## Assignment
Pictures stay out of the copy; set down each line of the listing below exactly.

———

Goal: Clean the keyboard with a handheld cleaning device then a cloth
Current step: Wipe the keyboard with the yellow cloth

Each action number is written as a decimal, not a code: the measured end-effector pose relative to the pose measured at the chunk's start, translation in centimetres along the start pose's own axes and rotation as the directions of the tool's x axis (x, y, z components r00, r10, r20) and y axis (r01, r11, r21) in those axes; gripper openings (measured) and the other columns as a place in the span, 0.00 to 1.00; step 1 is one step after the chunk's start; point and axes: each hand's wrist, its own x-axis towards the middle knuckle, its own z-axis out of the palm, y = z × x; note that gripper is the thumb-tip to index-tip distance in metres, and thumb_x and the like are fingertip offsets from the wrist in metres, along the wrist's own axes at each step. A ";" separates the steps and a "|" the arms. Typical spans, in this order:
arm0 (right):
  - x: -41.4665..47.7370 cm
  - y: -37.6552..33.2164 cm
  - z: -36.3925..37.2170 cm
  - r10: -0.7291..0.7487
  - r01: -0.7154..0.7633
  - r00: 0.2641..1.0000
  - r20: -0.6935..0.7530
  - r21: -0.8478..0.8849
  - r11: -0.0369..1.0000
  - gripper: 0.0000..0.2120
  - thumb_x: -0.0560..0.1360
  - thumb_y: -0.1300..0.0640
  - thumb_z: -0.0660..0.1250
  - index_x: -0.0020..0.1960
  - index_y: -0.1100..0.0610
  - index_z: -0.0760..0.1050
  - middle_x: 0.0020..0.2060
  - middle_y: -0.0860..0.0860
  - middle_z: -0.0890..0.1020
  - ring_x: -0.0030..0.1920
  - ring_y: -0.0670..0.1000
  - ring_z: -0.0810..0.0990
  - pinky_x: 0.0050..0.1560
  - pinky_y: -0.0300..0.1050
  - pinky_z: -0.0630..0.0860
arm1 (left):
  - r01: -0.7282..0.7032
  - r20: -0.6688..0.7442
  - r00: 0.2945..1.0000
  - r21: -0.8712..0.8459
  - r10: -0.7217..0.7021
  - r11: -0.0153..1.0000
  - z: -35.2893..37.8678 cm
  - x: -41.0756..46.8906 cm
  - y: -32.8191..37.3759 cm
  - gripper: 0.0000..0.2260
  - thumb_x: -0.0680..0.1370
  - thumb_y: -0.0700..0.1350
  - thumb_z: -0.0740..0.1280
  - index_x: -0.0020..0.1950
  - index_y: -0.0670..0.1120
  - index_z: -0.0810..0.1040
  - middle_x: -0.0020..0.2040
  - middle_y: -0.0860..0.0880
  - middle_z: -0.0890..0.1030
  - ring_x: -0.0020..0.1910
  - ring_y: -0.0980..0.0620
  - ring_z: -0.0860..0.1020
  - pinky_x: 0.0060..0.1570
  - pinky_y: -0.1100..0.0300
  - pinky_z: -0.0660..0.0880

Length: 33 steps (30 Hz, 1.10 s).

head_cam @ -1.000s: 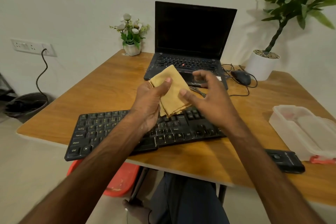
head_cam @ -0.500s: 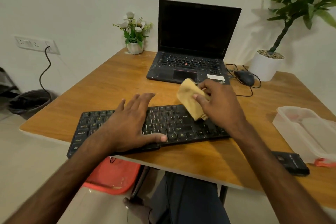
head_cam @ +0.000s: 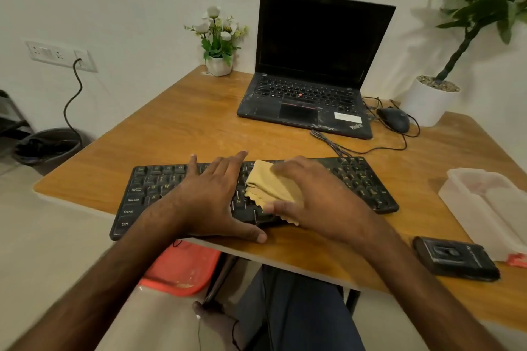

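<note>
A black keyboard (head_cam: pixel 368 182) lies along the near edge of the wooden table (head_cam: pixel 182 125). My left hand (head_cam: pixel 211 199) rests flat on its middle keys, fingers spread. A folded yellow cloth (head_cam: pixel 265 185) lies on the keys just right of it. My right hand (head_cam: pixel 310 196) presses the cloth down with fingers laid over it. A small black handheld device (head_cam: pixel 456 261) lies on the table at the near right, away from both hands.
An open black laptop (head_cam: pixel 313 65) stands at the back with a mouse (head_cam: pixel 395 118) and cables beside it. A white plastic box (head_cam: pixel 490 208) sits at the right. Flower pot (head_cam: pixel 218 64), potted plant (head_cam: pixel 430 102), a bin (head_cam: pixel 45 148) and an orange tray (head_cam: pixel 182 268) on the floor.
Both hands held the cloth above the keyboard a second ago. The left hand let go and settled flat on the keys; the right hand brought the cloth down onto the keyboard.
</note>
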 end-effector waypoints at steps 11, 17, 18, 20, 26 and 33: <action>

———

## Response box
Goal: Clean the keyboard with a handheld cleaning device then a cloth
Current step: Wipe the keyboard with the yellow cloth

Each action number is written as a decimal, not a code: the measured end-effector pose relative to the pose measured at the chunk's start, translation in centimetres along the start pose's own axes and rotation as the directions of the tool's x axis (x, y, z components r00, r10, r20) and y axis (r01, r11, r21) in those axes; gripper openings (measured) and the other columns as a place in the span, 0.00 to 1.00; step 1 is one step after the chunk's start; point and axes: each hand's wrist, its own x-axis towards the middle knuckle, its own z-axis out of the palm, y = z × x; note that gripper is the thumb-tip to index-tip distance in metres, and thumb_x and the like are fingertip offsets from the wrist in metres, along the wrist's own axes at each step. A ";" separates the steps and a "|" the arms. Typical spans, in this order:
arm0 (right):
  - x: -41.4665..47.7370 cm
  - y: -37.6552..33.2164 cm
  - z: -36.3925..37.2170 cm
  - r10: -0.7291..0.7487
  - r01: -0.7154..0.7633
  - r00: 0.2641..1.0000
  - r20: -0.6935..0.7530
  - r21: -0.8478..0.8849
  - r11: -0.0369..1.0000
  - gripper: 0.0000..0.2120
  - thumb_x: -0.0560..0.1360
  - thumb_y: -0.1300..0.0640
  - thumb_z: -0.0660..0.1250
  - index_x: -0.0020..0.1960
  - index_y: -0.1100..0.0610
  - index_z: -0.0760..0.1050
  - middle_x: 0.0020..0.2060
  - middle_y: -0.0860..0.0860
  - middle_z: -0.0890..0.1020
  - ring_x: -0.0030..0.1920
  - ring_y: -0.0670..0.1000
  - ring_z: -0.0810..0.0990
  - pinky_x: 0.0050..0.1560
  - pinky_y: -0.0300..0.1050
  - pinky_z: -0.0630..0.0860
arm1 (left):
  - r01: -0.7282..0.7032
  - r20: -0.6688..0.7442
  - r00: 0.2945..1.0000
  - r21: -0.8712..0.8459
  - r10: -0.7217..0.7021
  - r11: -0.0153..1.0000
  - z: -35.2893..37.8678 cm
  - x: -41.0756..46.8906 cm
  - y: -32.8191..37.3759 cm
  - gripper: 0.0000..0.2260
  - thumb_x: -0.0680..0.1370
  - thumb_y: -0.0700..0.1350
  - thumb_z: -0.0740..0.1280
  - index_x: -0.0020..0.1950
  - index_y: -0.0670..0.1120
  - index_z: -0.0810..0.1040
  - middle_x: -0.0020..0.2040
  - middle_y: -0.0860..0.0880
  - middle_z: -0.0890..0.1030
  - ring_x: -0.0020..0.1910
  - ring_y: -0.0980..0.0620
  - ring_z: -0.0860..0.1020
  - pinky_x: 0.0060..0.1570
  - pinky_y: -0.1100..0.0300
  - pinky_z: -0.0660..0.0880

Length: 33 steps (30 Hz, 1.10 s).

head_cam @ -1.000s: 
head_cam @ -0.500s: 
head_cam @ +0.000s: 

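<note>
A black keyboard (head_cam: pixel 368 182) lies along the near edge of the wooden table (head_cam: pixel 182 125). My left hand (head_cam: pixel 211 199) rests flat on its middle keys, fingers spread. A folded yellow cloth (head_cam: pixel 265 185) lies on the keys just right of it. My right hand (head_cam: pixel 310 196) presses the cloth down with fingers laid over it. A small black handheld device (head_cam: pixel 456 261) lies on the table at the near right, away from both hands.
An open black laptop (head_cam: pixel 313 65) stands at the back with a mouse (head_cam: pixel 395 118) and cables beside it. A white plastic box (head_cam: pixel 490 208) sits at the right. Flower pot (head_cam: pixel 218 64), potted plant (head_cam: pixel 430 102), a bin (head_cam: pixel 45 148) and an orange tray (head_cam: pixel 182 268) on the floor.
Both hands held the cloth above the keyboard a second ago. The left hand let go and settled flat on the keys; the right hand brought the cloth down onto the keyboard.
</note>
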 end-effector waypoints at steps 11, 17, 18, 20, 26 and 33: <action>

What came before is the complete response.